Where a picture appears, skip it and copy everything else in the listing exactly.
⁂
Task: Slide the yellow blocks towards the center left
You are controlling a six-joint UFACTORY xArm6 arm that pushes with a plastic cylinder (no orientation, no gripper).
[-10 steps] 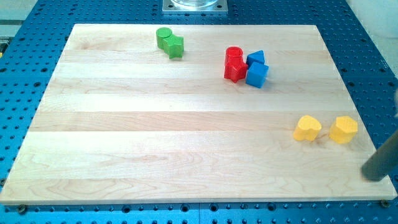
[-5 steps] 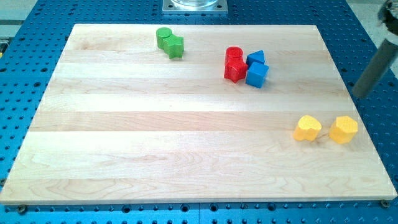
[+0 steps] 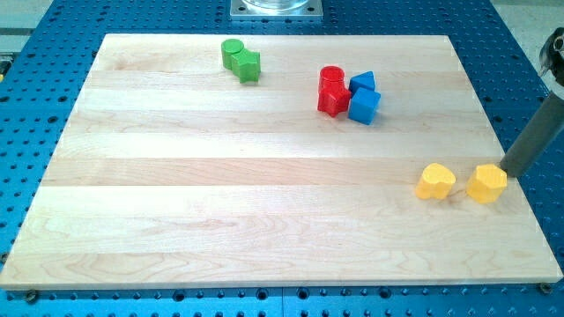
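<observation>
Camera view: my tip (image 3: 508,172) set just at the right edge of the yellow hexagon block (image 3: 486,183), holding nothing, no claw to open; placed there probably for a leftward push; yellow heart block (image 3: 434,181) just left, both near the board's (image 3: 220,194) lower right

My tip (image 3: 508,170) sits at the lower end of a straight dark rod that enters from the view's right edge and slants down toward the view's left. The rod's upper part is cut off by the frame, where a paler part of the arm shows at the top right corner. The tip is low at the board's right edge. Just to its left, touching or nearly so, lies the yellow hexagonal block (image 3: 486,183).
</observation>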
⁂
◆ The completed task ◆
Task: Slide the yellow blocks towards the center left
You are controlling a six-joint UFACTORY xArm6 arm that pushes with a plastic cylinder (no orientation, no gripper).
[-10 steps] 
[-5 steps] 
[+0 steps] 
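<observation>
Camera view: my tip (image 3: 508,172) set just at the right edge of the yellow hexagon block (image 3: 486,183), holding nothing, no claw to open; placed there probably for a leftward push; yellow heart block (image 3: 434,181) just left, both near the board's (image 3: 220,194) lower right

My tip (image 3: 508,170) sits at the lower end of a straight dark rod that enters from the view's right edge and slants down toward the view's left. The rod's upper part is cut off by the frame, where a paler part of the arm shows at the top right corner. The tip is low at the board's right edge. Just to its left, touching or nearly so, lies the yellow hexagonal block (image 3: 486,183).
</observation>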

Nothing remains to be added to the response.